— EXERCISE DESCRIPTION —
In the records that follow, find the line with "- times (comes"; from there, retype every line exactly through the line with "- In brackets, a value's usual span", which also belongs to the answer.

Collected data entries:
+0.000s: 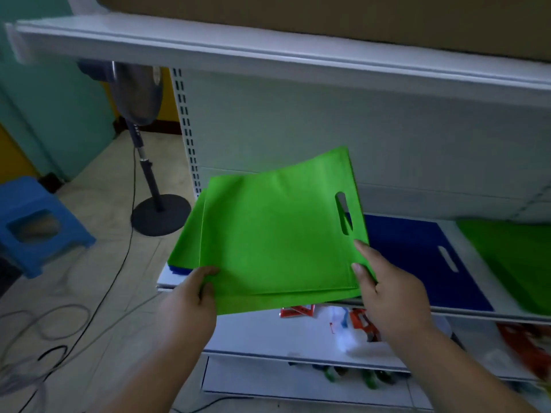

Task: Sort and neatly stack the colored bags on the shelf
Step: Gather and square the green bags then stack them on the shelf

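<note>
A flat bundle of green bags (274, 234) with a cut-out handle slot is held above the left end of the white shelf (474, 312). My left hand (193, 296) grips its near left corner. My right hand (384, 287) grips its near right edge below the slot. A dark blue bag (417, 257) lies flat on the shelf to the right, partly under the green ones. More blue fabric peeks out under the bundle's left corner. Another green bag (512, 257) lies at the far right of the shelf, cut off by the frame.
An upper shelf board (268, 52) overhangs the work area. Lower shelves hold red packets (298, 311) and small items. To the left stand a pedestal fan (149, 174) and a blue plastic stool (35, 225); cables (59, 323) run over the tiled floor.
</note>
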Tool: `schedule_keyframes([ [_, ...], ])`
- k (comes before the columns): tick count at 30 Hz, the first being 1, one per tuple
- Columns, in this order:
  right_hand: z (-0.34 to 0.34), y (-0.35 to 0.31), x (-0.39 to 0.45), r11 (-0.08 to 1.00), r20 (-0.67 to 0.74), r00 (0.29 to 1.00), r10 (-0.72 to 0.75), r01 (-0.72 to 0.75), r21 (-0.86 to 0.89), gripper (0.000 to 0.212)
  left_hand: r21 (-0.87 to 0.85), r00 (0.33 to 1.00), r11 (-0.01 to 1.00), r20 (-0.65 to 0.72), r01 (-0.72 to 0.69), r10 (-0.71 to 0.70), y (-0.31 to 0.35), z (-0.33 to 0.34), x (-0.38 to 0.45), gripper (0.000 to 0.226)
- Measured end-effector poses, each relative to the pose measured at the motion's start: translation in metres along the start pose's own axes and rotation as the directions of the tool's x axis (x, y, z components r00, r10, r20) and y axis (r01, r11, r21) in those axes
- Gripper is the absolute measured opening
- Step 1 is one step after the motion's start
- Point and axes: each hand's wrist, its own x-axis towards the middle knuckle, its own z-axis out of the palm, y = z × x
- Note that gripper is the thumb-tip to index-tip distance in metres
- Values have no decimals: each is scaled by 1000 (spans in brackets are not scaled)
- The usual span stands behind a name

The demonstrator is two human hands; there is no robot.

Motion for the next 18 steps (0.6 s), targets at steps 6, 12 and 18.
schedule_keyframes([
  [6,-83,109,-28,987,-136,978,159,-162,-8,45,-83,984,982,30,-172,175,106,79,-40,35],
  [12,-179,258,-65,960,-219,939,264,-278,-32,46,-148,947,948,115,-283,300,231,191,-104,36],
  [18,-237,366,-76,928,-245,905,349,-371,-49,45,-166,909,925,191,-343,371,320,268,-141,35],
])
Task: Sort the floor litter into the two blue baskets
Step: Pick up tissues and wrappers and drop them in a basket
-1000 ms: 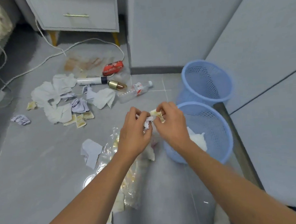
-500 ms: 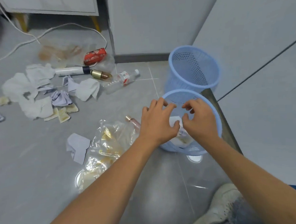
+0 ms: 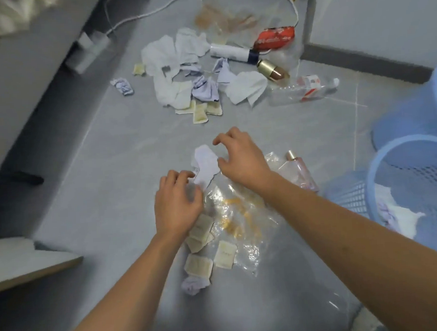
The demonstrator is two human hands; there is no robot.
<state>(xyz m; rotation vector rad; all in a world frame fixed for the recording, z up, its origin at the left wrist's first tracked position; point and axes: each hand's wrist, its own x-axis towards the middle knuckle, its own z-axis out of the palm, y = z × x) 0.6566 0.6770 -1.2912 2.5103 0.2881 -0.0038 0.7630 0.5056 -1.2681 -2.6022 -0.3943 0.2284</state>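
Observation:
My left hand [image 3: 178, 201] and my right hand [image 3: 242, 158] hover low over the floor, fingers loosely curled and holding nothing. Between their fingertips lies a white paper scrap [image 3: 204, 163]; my right thumb and left fingertips are at its edges. Under both hands is a crumpled clear plastic bag [image 3: 241, 215] with several square beige sachets [image 3: 224, 254] and a crumpled paper ball [image 3: 194, 285]. The near blue basket [image 3: 403, 143] at the right holds white paper. The far blue basket [image 3: 413, 102] stands behind it.
A pink perfume bottle [image 3: 298, 172] lies beside the bag. Farther back sits a pile of tissues [image 3: 170, 66], a red can [image 3: 275, 37], a white tube [image 3: 231, 53], a gold bottle [image 3: 273, 70] and a clear plastic bottle [image 3: 302, 90]. A wooden board [image 3: 26, 261] is at left.
Both hands held a small paper over the near basket, let it go there, then swung left and down to the white scrap on the plastic bag. The view turned left.

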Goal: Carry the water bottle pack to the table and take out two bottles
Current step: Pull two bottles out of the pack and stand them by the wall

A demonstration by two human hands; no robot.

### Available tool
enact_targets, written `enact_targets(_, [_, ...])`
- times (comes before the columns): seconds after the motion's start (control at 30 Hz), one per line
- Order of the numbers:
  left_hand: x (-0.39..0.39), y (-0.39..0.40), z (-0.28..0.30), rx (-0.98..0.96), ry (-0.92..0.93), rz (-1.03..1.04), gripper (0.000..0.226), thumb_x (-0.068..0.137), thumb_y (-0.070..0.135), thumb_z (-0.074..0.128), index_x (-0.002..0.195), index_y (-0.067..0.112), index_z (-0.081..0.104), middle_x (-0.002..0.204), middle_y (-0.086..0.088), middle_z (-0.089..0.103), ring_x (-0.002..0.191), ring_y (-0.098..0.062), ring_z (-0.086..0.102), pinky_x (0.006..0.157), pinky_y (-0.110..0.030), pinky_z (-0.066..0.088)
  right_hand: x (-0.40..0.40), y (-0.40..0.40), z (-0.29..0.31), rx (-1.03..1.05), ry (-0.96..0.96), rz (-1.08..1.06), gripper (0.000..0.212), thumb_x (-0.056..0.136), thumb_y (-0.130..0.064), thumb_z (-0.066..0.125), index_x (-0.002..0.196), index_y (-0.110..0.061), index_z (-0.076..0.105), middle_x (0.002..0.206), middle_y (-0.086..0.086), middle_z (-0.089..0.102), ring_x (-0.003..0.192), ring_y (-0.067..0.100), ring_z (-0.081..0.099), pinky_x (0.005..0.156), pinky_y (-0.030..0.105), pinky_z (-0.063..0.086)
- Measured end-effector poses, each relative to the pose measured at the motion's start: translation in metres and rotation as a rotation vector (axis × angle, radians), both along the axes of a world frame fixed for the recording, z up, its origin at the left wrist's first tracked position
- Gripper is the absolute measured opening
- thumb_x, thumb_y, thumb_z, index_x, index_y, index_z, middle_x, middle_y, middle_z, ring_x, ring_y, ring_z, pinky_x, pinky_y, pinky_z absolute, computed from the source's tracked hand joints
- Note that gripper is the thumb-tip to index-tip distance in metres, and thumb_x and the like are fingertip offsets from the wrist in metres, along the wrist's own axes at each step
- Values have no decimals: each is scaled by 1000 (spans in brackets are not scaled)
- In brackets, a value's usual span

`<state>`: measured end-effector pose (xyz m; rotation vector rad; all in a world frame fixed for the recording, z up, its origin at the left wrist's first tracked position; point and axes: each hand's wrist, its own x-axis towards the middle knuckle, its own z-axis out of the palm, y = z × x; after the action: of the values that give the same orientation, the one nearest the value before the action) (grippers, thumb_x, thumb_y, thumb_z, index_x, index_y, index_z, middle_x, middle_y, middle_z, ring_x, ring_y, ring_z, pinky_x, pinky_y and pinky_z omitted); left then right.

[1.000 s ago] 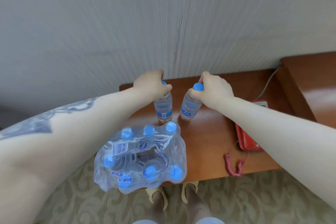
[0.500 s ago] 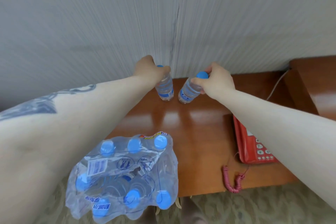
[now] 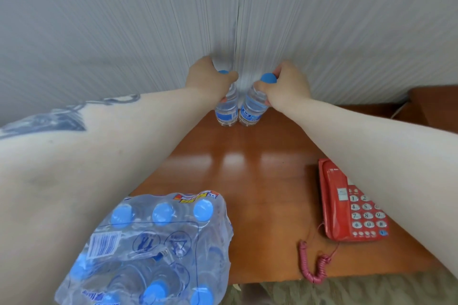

— COMPLETED EXERCISE —
- times (comes before the columns): seconds after the motion's start (control at 30 Hz), one per line
- Order of the numbers:
  left_hand: x (-0.39..0.39), y (-0.39..0.40), z (-0.28..0.30), rx (-0.98..0.96), ry (-0.92..0.93), rz (-1.03..1.04), gripper (0.000..0.226), thumb_x (-0.068..0.137), thumb_y (-0.070..0.135), thumb_z (-0.074..0.128), index_x (-0.002..0.195), index_y (-0.067..0.112), index_z (-0.081..0.104), middle_x (-0.002..0.204), middle_y (-0.086..0.088), middle_z (-0.089..0.103), ring_x (-0.002..0.191), ring_y (-0.098..0.062), ring_z (-0.086..0.102), pinky_x (0.006..0.157), pinky_y (-0.110..0.030), pinky_z (-0.066..0.088)
  right_hand: x (-0.40..0.40), y (-0.40..0.40), z (-0.29..0.31), rx (-1.03..1.05), ry (-0.96..0.96), rz (-1.08..1.06), gripper (0.000..0.212), thumb_x (-0.056..0.136), thumb_y (-0.130..0.064), thumb_z (-0.066..0.125), index_x (-0.002..0.196), index_y (-0.110..0.061), index_z (-0.076..0.105), middle_x (0.002..0.206), middle_y (-0.086..0.086), middle_z (-0.089..0.102), ring_x (-0.003..0.192), ring_y (-0.067..0.100), ring_z (-0.081..0.099), pinky_x (0.005..0.156), pinky_y (-0.030..0.105), pinky_z (-0.063..0.086)
- Measured end-effector poses, each relative to the pose measured at the motion's start: translation in metres and rotation as a rotation vector (axis × angle, radians), both along the axes of a world frame fixed for the recording, z up, its origin at the left wrist's first tracked position
- Gripper is the absolute measured opening
- thumb_x, thumb_y, thumb_z, index_x, index_y, index_z, middle_x, middle_y, middle_z, ring_x, ring_y, ring_z, pinky_x, pinky_y, pinky_z absolute, computed from the source's tracked hand joints
- Note that gripper is the thumb-tip to index-tip distance in metres, and thumb_x and the like are fingertip offsets from the wrist in metres, along the wrist's own axes at each step
- Values have no decimals: each is scaled by 1000 (spans in brackets are not scaled)
- In brackets, a value's usual span

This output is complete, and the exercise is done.